:: PROVIDED DATA

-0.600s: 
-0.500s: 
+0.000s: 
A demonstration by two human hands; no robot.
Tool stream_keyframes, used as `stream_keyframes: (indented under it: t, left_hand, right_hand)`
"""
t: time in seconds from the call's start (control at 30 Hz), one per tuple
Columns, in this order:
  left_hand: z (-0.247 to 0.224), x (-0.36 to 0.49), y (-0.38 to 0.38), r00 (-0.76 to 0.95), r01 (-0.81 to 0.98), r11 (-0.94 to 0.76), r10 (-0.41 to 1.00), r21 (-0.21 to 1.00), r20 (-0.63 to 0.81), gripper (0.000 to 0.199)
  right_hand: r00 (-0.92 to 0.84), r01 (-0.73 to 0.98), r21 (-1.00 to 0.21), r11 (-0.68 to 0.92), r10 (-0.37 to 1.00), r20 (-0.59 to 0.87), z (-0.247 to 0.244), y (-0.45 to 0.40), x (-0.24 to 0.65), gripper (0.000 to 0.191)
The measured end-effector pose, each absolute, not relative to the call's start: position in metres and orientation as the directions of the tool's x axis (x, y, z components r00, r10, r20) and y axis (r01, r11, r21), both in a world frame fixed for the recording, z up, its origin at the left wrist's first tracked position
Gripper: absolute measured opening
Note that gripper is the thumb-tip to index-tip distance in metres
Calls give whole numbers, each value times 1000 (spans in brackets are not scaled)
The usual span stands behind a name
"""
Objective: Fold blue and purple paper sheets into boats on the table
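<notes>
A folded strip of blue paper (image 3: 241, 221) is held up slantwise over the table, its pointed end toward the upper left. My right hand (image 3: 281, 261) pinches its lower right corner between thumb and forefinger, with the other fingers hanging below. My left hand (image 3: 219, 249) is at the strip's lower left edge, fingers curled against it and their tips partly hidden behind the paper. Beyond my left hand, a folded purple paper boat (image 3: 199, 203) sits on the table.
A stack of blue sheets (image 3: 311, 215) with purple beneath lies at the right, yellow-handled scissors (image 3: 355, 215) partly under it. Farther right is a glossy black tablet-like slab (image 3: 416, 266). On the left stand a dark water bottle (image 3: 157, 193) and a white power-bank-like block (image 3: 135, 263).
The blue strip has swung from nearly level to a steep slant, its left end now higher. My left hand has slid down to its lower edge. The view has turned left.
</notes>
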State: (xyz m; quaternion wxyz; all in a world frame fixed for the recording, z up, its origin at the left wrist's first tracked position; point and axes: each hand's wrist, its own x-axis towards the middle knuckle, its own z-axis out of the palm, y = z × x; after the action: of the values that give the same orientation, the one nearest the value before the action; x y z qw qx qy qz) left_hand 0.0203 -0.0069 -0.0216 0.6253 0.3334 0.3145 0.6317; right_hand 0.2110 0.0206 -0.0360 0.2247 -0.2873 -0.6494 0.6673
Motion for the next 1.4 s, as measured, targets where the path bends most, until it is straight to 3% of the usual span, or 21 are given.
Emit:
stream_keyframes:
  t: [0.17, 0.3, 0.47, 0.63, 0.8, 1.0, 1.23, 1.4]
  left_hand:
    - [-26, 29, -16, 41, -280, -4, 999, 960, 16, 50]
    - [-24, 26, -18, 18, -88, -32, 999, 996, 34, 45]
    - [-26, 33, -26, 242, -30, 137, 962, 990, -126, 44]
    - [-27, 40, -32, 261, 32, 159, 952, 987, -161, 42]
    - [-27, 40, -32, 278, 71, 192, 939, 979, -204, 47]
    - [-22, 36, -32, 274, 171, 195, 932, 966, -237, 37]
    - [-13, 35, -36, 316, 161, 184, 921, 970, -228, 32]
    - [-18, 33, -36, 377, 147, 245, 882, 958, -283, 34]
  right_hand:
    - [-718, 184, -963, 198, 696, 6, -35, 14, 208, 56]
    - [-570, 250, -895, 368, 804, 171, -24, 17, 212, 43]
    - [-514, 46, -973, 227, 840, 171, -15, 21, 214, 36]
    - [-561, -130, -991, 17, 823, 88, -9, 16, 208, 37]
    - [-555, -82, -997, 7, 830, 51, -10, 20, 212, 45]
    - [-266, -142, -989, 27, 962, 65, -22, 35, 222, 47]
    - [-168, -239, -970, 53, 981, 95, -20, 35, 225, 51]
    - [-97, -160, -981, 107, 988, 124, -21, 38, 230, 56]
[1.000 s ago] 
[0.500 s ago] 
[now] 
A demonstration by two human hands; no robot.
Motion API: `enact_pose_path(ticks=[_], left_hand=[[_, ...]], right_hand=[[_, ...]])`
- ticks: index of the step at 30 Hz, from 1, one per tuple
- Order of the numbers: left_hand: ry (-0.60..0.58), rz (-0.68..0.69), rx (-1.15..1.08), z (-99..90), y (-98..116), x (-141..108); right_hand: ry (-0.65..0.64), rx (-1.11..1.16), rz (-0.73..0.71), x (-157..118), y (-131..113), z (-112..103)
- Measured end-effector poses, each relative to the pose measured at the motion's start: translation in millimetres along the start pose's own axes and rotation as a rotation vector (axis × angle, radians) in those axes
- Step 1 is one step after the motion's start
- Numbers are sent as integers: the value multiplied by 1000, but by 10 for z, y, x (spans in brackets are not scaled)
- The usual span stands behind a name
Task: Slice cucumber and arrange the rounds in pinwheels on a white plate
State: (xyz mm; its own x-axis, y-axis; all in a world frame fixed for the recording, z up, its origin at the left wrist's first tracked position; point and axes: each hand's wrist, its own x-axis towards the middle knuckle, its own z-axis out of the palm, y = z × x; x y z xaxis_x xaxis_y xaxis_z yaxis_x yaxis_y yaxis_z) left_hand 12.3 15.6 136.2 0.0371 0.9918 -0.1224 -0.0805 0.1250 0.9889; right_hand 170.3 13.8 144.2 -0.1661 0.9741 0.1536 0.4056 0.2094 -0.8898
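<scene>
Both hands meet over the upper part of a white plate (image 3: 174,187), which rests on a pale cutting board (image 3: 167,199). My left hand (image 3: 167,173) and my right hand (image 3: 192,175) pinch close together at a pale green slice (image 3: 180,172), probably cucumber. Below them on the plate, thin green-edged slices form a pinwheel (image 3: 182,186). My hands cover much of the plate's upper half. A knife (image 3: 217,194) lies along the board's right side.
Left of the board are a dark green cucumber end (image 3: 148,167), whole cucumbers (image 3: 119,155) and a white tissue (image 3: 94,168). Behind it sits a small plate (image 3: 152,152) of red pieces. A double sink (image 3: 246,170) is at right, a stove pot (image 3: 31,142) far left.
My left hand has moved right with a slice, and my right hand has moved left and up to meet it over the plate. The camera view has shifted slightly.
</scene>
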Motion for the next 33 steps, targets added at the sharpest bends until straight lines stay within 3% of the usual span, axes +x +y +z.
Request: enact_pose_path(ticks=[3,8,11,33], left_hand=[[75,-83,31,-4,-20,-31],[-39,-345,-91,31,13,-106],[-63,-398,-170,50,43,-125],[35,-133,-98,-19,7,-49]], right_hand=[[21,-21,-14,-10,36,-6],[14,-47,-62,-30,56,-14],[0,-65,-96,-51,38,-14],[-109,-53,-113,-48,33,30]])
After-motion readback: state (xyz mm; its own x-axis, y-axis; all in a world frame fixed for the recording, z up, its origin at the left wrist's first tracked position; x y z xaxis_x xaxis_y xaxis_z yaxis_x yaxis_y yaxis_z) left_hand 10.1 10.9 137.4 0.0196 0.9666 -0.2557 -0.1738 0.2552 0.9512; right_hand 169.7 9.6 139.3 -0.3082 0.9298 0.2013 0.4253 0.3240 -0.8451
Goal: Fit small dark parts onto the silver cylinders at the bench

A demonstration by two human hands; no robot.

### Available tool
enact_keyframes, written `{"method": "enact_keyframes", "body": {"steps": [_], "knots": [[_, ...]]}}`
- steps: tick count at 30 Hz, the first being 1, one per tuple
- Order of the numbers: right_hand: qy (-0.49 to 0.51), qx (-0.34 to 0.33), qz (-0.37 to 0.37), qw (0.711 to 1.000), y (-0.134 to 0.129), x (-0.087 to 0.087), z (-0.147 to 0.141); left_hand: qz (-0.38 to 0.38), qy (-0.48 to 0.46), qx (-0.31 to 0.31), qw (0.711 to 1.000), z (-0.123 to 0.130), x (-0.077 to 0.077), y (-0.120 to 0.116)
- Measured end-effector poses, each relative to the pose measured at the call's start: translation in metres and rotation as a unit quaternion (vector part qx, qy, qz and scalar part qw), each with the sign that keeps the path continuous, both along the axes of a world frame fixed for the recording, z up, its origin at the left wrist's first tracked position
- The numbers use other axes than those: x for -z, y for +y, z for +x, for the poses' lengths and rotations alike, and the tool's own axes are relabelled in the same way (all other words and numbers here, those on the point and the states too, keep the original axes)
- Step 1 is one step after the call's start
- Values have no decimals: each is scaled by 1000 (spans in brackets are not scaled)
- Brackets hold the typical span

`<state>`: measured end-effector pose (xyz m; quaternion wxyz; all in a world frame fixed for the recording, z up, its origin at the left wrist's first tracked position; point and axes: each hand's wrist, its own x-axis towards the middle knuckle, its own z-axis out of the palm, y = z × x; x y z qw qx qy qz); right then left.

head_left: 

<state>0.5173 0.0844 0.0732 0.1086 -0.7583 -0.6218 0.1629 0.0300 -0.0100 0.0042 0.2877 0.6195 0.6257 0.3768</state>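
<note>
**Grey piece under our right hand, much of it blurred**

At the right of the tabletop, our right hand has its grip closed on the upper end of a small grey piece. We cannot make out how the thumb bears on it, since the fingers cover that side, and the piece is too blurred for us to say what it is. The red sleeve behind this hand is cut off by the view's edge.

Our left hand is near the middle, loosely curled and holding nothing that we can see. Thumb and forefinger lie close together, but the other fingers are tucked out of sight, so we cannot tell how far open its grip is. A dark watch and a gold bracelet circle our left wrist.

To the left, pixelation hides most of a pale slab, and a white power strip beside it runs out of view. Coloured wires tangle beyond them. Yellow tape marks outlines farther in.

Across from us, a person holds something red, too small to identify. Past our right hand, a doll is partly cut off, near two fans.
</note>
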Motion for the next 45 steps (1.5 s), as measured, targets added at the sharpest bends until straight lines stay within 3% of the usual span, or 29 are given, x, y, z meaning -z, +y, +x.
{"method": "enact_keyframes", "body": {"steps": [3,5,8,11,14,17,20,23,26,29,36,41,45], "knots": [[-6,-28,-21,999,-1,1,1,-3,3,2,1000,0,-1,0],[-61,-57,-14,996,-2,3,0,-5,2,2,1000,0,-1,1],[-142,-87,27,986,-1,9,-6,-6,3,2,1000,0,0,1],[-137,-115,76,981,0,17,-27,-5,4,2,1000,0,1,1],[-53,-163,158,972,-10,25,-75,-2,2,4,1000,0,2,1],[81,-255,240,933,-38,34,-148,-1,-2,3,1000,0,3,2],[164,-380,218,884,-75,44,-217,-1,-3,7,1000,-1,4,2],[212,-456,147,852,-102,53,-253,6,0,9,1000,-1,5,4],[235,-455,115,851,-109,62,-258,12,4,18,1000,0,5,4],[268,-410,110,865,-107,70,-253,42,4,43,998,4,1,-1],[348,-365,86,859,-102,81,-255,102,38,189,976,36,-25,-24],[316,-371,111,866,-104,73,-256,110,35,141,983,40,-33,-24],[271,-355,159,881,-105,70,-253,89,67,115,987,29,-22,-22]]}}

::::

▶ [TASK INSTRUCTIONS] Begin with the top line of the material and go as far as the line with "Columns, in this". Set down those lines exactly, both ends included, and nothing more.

▶ [OUTPUT BELOW]
-0.600s: 
-0.500s: 
+0.000s: 
A demonstration by two human hands; no robot.
Tool stream_keyframes, used as `stream_keyframes: (indented under it: t, left_hand, right_hand)`
"""
t: time in seconds from the call's start (control at 30 Hz), one per tuple
Columns, in this order:

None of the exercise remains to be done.